Provided data:

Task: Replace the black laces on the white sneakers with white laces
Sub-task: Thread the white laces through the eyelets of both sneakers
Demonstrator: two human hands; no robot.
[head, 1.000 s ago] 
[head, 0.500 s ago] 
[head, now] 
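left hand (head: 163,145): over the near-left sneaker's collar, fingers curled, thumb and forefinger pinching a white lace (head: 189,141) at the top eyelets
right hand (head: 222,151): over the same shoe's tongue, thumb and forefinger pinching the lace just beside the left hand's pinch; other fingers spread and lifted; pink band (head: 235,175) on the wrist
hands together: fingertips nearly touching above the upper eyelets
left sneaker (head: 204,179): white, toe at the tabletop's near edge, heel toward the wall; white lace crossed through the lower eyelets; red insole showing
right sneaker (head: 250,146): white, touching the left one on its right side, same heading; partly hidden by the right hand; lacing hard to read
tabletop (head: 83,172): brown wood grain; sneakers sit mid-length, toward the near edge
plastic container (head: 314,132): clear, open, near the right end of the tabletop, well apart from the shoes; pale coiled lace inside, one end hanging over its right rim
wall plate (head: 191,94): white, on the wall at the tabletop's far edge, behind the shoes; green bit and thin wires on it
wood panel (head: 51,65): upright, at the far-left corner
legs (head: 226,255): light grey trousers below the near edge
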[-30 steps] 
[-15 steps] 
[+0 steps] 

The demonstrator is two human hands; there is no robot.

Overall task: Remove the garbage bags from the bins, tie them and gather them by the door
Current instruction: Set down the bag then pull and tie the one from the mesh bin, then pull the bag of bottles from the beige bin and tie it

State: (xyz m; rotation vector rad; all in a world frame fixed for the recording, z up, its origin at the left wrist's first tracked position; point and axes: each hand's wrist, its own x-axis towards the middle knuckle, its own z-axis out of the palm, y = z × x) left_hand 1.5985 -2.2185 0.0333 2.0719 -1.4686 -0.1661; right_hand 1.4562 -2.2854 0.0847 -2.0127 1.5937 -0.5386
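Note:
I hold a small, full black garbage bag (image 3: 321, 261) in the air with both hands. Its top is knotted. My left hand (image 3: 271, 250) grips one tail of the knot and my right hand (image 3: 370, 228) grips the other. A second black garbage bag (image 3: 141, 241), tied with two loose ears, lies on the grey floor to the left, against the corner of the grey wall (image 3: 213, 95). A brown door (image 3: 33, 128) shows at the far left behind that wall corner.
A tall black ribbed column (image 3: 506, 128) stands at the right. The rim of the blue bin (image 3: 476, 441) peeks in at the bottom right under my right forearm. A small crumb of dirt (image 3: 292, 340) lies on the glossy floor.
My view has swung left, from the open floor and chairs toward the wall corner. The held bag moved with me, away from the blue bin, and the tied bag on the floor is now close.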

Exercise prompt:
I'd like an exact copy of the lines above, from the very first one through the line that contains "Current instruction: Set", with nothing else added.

Solution for this problem:
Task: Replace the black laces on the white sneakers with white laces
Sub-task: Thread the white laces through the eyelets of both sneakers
Demonstrator: two human hands; no robot.
[head, 1.000 s ago] 
[head, 0.500 s ago] 
[head, now] 
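left hand (head: 163,145): over the near-left sneaker's collar, fingers curled, thumb and forefinger pinching a white lace (head: 189,141) at the top eyelets
right hand (head: 222,151): over the same shoe's tongue, thumb and forefinger pinching the lace just beside the left hand's pinch; other fingers spread and lifted; pink band (head: 235,175) on the wrist
hands together: fingertips nearly touching above the upper eyelets
left sneaker (head: 204,179): white, toe at the tabletop's near edge, heel toward the wall; white lace crossed through the lower eyelets; red insole showing
right sneaker (head: 250,146): white, touching the left one on its right side, same heading; partly hidden by the right hand; lacing hard to read
tabletop (head: 83,172): brown wood grain; sneakers sit mid-length, toward the near edge
plastic container (head: 314,132): clear, open, near the right end of the tabletop, well apart from the shoes; pale coiled lace inside, one end hanging over its right rim
wall plate (head: 191,94): white, on the wall at the tabletop's far edge, behind the shoes; green bit and thin wires on it
wood panel (head: 51,65): upright, at the far-left corner
legs (head: 226,255): light grey trousers below the near edge
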[-30 steps] 
[-15 steps] 
[+0 steps] 

The demonstrator is two human hands; there is no robot.

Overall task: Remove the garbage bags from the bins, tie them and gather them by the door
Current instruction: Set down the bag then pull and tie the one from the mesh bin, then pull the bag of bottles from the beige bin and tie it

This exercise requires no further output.